* **WORK INSTRUCTION**: Print the whole listing, unchanged.

┏━━

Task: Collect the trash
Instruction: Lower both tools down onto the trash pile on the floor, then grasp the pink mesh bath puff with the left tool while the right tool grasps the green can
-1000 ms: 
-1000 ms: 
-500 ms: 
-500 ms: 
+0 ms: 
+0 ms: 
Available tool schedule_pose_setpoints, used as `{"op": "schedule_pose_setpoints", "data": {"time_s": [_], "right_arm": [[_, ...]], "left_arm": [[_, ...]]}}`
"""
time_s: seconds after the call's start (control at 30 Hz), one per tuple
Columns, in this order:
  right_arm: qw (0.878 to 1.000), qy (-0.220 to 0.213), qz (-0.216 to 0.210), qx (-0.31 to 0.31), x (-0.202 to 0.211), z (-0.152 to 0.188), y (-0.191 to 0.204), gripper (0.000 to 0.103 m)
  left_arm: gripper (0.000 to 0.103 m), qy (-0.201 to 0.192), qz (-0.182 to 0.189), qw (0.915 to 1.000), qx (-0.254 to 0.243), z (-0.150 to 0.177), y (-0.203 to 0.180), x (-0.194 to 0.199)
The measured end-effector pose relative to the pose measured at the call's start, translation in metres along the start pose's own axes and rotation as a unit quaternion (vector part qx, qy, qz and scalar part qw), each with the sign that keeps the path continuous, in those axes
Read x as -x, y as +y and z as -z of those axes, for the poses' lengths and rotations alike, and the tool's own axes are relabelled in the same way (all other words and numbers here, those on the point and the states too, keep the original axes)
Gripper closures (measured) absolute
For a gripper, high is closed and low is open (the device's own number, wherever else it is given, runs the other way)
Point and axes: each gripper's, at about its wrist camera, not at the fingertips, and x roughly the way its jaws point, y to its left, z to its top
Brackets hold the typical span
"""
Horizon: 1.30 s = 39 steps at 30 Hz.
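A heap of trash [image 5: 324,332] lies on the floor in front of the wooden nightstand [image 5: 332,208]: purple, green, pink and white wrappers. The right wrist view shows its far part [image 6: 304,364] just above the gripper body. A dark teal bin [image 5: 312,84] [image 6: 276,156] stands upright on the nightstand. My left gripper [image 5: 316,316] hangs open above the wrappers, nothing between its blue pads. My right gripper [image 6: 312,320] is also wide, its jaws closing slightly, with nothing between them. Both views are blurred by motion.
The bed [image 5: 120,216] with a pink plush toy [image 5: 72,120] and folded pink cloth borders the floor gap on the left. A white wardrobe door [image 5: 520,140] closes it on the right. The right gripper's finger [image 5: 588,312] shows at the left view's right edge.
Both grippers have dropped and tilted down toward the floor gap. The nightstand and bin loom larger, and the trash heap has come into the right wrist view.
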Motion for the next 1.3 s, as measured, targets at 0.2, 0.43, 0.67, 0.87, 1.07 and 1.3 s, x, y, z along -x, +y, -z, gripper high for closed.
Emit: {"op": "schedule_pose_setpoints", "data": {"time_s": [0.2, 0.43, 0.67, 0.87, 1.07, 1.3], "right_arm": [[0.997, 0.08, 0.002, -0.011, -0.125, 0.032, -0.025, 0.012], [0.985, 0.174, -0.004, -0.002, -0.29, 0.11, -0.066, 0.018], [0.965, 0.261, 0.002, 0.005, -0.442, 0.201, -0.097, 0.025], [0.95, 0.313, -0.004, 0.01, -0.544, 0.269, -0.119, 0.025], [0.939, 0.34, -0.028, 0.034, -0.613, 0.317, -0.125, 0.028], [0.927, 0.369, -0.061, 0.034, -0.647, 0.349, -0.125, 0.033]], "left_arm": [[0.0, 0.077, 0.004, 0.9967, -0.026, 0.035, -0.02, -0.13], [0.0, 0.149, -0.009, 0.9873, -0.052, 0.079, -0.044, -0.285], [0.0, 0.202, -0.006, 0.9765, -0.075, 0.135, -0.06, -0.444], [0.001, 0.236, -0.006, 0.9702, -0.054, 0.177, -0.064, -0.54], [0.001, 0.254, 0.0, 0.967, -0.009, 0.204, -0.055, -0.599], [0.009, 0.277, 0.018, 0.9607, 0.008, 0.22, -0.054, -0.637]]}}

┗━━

* **EXERCISE RESPONSE**:
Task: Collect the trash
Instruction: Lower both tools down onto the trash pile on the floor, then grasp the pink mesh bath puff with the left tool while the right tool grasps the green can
-1000 ms: 
-1000 ms: 
-500 ms: 
-500 ms: 
+0 ms: 
+0 ms: 
Available tool schedule_pose_setpoints, used as `{"op": "schedule_pose_setpoints", "data": {"time_s": [_], "right_arm": [[_, ...]], "left_arm": [[_, ...]]}}`
"""
time_s: seconds after the call's start (control at 30 Hz), one per tuple
Columns, in this order:
  right_arm: qw (0.878 to 1.000), qy (-0.220 to 0.213), qz (-0.216 to 0.210), qx (-0.31 to 0.31), x (-0.202 to 0.211), z (-0.152 to 0.188), y (-0.191 to 0.204), gripper (0.000 to 0.103 m)
  left_arm: gripper (0.000 to 0.103 m), qy (-0.201 to 0.192), qz (-0.182 to 0.189), qw (0.915 to 1.000), qx (-0.254 to 0.243), z (-0.150 to 0.177), y (-0.203 to 0.180), x (-0.194 to 0.199)
The measured end-effector pose relative to the pose measured at the call's start, translation in metres along the start pose's own axes and rotation as a unit quaternion (vector part qx, qy, qz and scalar part qw), each with the sign that keeps the path continuous, in those axes
Read x as -x, y as +y and z as -z of those axes, for the poses' lengths and rotations alike, and the tool's own axes are relabelled in the same way (all other words and numbers here, those on the point and the states too, keep the original axes)
Gripper closures (measured) absolute
For a gripper, high is closed and low is open (the device's own number, wherever else it is given, runs the other way)
Point and axes: each gripper's, at about its wrist camera, not at the fingertips, and x roughly the way its jaws point, y to its left, z to its top
Brackets hold the typical span
"""
Horizon: 1.30 s = 39 steps at 30 Hz.
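A heap of trash [image 5: 324,332] lies on the floor in front of the wooden nightstand [image 5: 332,208]: purple, green, pink and white wrappers. The right wrist view shows its far part [image 6: 304,364] just above the gripper body. A dark teal bin [image 5: 312,84] [image 6: 276,156] stands upright on the nightstand. My left gripper [image 5: 316,316] hangs open above the wrappers, nothing between its blue pads. My right gripper [image 6: 312,320] is also wide, its jaws closing slightly, with nothing between them. Both views are blurred by motion.
The bed [image 5: 120,216] with a pink plush toy [image 5: 72,120] and folded pink cloth borders the floor gap on the left. A white wardrobe door [image 5: 520,140] closes it on the right. The right gripper's finger [image 5: 588,312] shows at the left view's right edge.
Both grippers have dropped and tilted down toward the floor gap. The nightstand and bin loom larger, and the trash heap has come into the right wrist view.
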Motion for the next 1.3 s, as measured, targets at 0.2, 0.43, 0.67, 0.87, 1.07 and 1.3 s, x, y, z along -x, +y, -z, gripper high for closed.
Emit: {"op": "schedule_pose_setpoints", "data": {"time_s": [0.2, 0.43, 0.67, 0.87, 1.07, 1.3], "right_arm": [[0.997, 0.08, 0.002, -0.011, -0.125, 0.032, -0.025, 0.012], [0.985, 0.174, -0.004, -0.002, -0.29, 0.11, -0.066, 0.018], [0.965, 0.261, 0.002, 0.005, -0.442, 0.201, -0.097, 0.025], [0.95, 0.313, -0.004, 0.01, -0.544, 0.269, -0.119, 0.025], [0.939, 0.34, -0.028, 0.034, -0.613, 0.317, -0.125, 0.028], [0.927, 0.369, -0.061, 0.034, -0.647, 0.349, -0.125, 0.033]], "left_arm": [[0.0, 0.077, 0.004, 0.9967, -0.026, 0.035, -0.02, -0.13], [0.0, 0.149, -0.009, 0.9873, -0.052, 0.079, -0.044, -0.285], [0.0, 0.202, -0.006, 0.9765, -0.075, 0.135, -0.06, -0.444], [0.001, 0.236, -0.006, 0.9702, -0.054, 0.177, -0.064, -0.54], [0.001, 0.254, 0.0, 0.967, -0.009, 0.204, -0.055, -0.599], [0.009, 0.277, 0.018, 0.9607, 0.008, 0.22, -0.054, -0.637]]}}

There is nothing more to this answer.